The Supreme Court of Nebraska has held that the internal
affairs doctrine, as embodied in the Nebraska corporations act, requires that Delaware law
apply to the Delaware holding company of a Nebraska operating company and that the facts alleged do
not state a claim under Delaware law. In Johnson v. Johnson, the
father owned 75% of the Delaware parent company and five children owned the remaining 25%. Richard, the favored
son, owned 10% of the parent and was to succeed the father as head of the Nebraska subsidiary.
Michael, who owned 6% of the parent, was to succeed Richard. The three were the
directors of both the parent and the subsidiary. The parent’s only asset was
subsidiary stock and the subsidiary did business only in Nebraska. The father died with Richard named as personal
representative. Richard terminated Michael from his employment with the
subsidiary, filled his father’s director slot with a long time employee, and
gave himself a large raise. The parent has never paid dividends. Richard
convened a parent shareholder meeting at which he voted all of the father’s
stock in favor of ratification of Richard’s actions. Michael sued alleging that
Richard’s actions constituted oppression and were a breach of fiduciary duties.
He requested equitable relief that, in essence, sought the appointment of a
receiver, dissolution, and an accounting.

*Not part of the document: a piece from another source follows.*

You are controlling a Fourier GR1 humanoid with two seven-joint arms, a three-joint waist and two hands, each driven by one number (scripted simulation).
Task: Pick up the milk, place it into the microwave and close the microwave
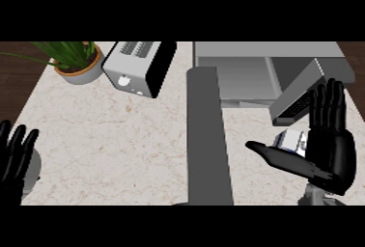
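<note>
On the pale marbled stone counter [114,144], the small white-and-blue milk carton [292,141] sits in the gap between the thumb and the straight fingers of the black right hand [331,144]. The fingers stand spread and extended behind the carton and the thumb reaches out below it; whether they actually touch it is hard to tell. The grey box-shaped microwave [242,72] lies just beyond, its grey door [208,135] swung wide open toward the viewer. The black left hand [16,154] rests at the left edge, fingers up and straight, holding nothing. A silver toaster [139,67] and a potted green plant [77,60] stand at the back left.
</note>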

The court, per Gerrard, J., held that the Nebraska
corporations act, substantively equivalent to MBCA § 15.05(c), required the
application of the internal affairs doctrine and the factors in Section 6 of
the Restatement (Second) of Conflict of Laws that warrant overriding that
application do not apply. Michael did not challenge the trial court’s holding
that Delaware law did not permit the dissolution of the parent or the appointing of a
receiver by a foreign forum on these facts. Thus, once it is clear that Delaware law applies,
Michael’s complaint does not state a claim upon which relief can be granted.
The court is certainly correct. The nub of the complaint is
that Michael has been wronged as a shareholder of the Delaware parent, not as an employee of the Nebraska subsidiary. Thus his only redress is against his brother as controller of the Delaware parent. This
highlights a danger of suggesting that a local corporation incorporate out of
state.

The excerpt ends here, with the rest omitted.